*** Dataset content Section Begins ***

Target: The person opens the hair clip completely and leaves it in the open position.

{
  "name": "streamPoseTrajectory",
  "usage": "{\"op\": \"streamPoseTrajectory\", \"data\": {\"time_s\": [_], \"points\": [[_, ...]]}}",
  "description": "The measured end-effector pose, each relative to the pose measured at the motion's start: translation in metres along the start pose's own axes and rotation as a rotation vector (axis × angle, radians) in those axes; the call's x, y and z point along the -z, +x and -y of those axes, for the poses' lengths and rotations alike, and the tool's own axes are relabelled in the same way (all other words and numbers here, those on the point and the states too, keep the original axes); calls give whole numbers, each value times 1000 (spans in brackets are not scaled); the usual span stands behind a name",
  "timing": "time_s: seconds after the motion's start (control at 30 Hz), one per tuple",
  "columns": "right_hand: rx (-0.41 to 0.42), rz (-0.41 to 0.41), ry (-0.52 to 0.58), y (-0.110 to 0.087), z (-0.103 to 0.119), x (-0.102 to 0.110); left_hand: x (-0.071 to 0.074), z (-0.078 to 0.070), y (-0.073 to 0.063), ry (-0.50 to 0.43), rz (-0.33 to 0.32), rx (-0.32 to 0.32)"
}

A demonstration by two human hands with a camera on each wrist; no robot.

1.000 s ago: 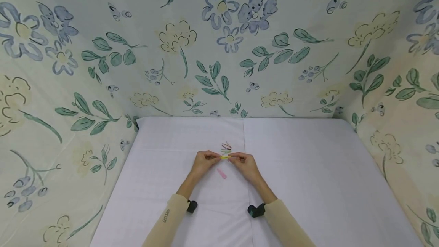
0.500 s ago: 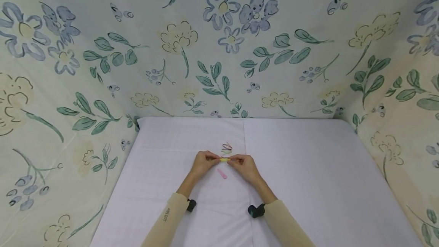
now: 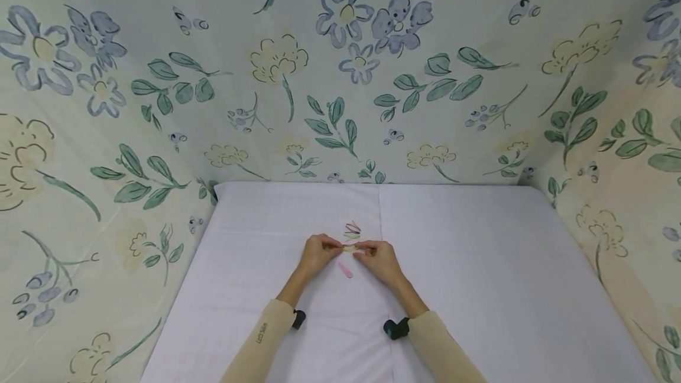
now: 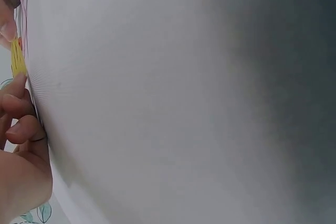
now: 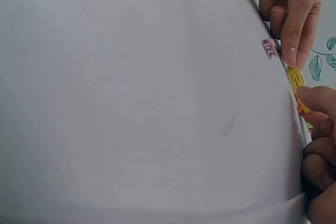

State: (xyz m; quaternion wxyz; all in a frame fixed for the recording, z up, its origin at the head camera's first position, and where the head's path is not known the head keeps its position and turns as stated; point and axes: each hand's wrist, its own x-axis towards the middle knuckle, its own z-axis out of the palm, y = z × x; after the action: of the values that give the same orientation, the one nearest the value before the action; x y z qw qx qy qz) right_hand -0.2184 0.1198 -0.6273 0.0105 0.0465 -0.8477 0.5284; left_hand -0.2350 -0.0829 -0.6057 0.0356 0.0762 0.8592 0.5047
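Between the two hands is a yellow snap hair clip [image 5: 294,77], held just above the white-covered table. My left hand [image 3: 316,255] pinches one end of it between thumb and finger. The other end is pinched by my right hand [image 3: 380,256], whose thumb [image 5: 313,96] lies on the clip in the right wrist view. On the cloth nearer to me lies a pink piece [image 3: 345,270], probably another hair clip; the right wrist view shows white marks on it. Just beyond the hands several thin coloured strips [image 3: 352,231] lie in a loose row, too small to identify.
A white cloth [image 3: 468,265] with fold lines covers the table. Flower-printed fabric [image 3: 340,75] hangs behind and at both sides. Each wrist carries a small black camera [image 3: 396,328] beside its beige sleeve.
The yellow hair clip has come slightly nearer and turned a little between the fingers, looking paler now. Both hands keep their pinch and have hardly shifted. The pink piece stays put.
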Motion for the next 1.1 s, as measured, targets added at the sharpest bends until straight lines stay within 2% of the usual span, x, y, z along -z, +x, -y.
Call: {"op": "streamPoseTrajectory", "data": {"time_s": [0.33,0.57,0.8,1.1], "points": [[27,-19,-27,-5,0,0,1,0,-4,8,-1,-41],[73,-32,-31,-7,2,1,1,2,-4,2,9,-24],[100,-40,65,-9,0,5,5,7,-5,-34,20,10],[35,-7,151,-14,-8,9,12,12,-16,-105,42,52]]}}
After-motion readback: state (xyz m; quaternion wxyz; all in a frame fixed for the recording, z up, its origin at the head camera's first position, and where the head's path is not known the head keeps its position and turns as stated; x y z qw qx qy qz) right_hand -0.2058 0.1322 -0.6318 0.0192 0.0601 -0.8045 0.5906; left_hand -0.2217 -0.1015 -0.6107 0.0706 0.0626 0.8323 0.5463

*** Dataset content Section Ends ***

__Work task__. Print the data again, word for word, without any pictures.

__Output for this exercise__.
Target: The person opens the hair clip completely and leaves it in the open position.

{
  "name": "streamPoseTrajectory",
  "usage": "{\"op\": \"streamPoseTrajectory\", \"data\": {\"time_s\": [_], \"points\": [[_, ...]]}}",
  "description": "The measured end-effector pose, each relative to the pose measured at the motion's start: translation in metres along the start pose's own axes and rotation as a rotation vector (axis × angle, radians) in those axes; the call's x, y and z point along the -z, +x and -y of those axes, for the poses' lengths and rotations alike, and the tool's own axes are relabelled in the same way (all other words and numbers here, those on the point and the states too, keep the original axes); calls give whole numbers, each value times 1000 (spans in brackets are not scaled); the usual span stands behind a name",
  "timing": "time_s: seconds after the motion's start (control at 30 Hz), one per tuple",
  "columns": "right_hand: rx (-0.41 to 0.42), rz (-0.41 to 0.41), ry (-0.52 to 0.58), y (-0.110 to 0.087), z (-0.103 to 0.119), x (-0.102 to 0.110); left_hand: x (-0.071 to 0.074), z (-0.078 to 0.070), y (-0.073 to 0.063), ry (-0.50 to 0.43), rz (-0.33 to 0.32), rx (-0.32 to 0.32)"
}

A demonstration by two human hands with a camera on each wrist; no robot.

1.000 s ago: 
0.500 s ago: 
now: 
now: 
now: 

State: (xyz m; quaternion wxyz; all in a frame fixed for the recording, z up, its origin at the head camera's first position, and where the head's path is not known the head keeps its position and turns as stated; point and axes: each hand's wrist, its own x-axis towards the middle knuckle, its own z-axis out of the palm, y = z × x; after the action: of the values that give the same orientation, the one nearest the value before the action; x y z qw qx qy qz) right_hand -0.2184 0.1198 -0.6273 0.0105 0.0465 -0.8477 0.5284; left_hand -0.2350 -0.0829 -0.6057 0.0356 0.0762 0.8592 0.5047
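Between the two hands is a yellow snap hair clip [image 5: 294,77], held just above the white-covered table. My left hand [image 3: 316,255] pinches one end of it between thumb and finger. The other end is pinched by my right hand [image 3: 380,256], whose thumb [image 5: 313,96] lies on the clip in the right wrist view. On the cloth nearer to me lies a pink piece [image 3: 345,270], probably another hair clip; the right wrist view shows white marks on it. Just beyond the hands several thin coloured strips [image 3: 352,231] lie in a loose row, too small to identify.
A white cloth [image 3: 468,265] with fold lines covers the table. Flower-printed fabric [image 3: 340,75] hangs behind and at both sides. Each wrist carries a small black camera [image 3: 396,328] beside its beige sleeve.
The yellow hair clip has come slightly nearer and turned a little between the fingers, looking paler now. Both hands keep their pinch and have hardly shifted. The pink piece stays put.
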Motion for the next 1.1 s, as measured, targets added at the sharpest bends until straight lines stay within 2% of the usual span, x, y, z along -z, +x, -y.
Call: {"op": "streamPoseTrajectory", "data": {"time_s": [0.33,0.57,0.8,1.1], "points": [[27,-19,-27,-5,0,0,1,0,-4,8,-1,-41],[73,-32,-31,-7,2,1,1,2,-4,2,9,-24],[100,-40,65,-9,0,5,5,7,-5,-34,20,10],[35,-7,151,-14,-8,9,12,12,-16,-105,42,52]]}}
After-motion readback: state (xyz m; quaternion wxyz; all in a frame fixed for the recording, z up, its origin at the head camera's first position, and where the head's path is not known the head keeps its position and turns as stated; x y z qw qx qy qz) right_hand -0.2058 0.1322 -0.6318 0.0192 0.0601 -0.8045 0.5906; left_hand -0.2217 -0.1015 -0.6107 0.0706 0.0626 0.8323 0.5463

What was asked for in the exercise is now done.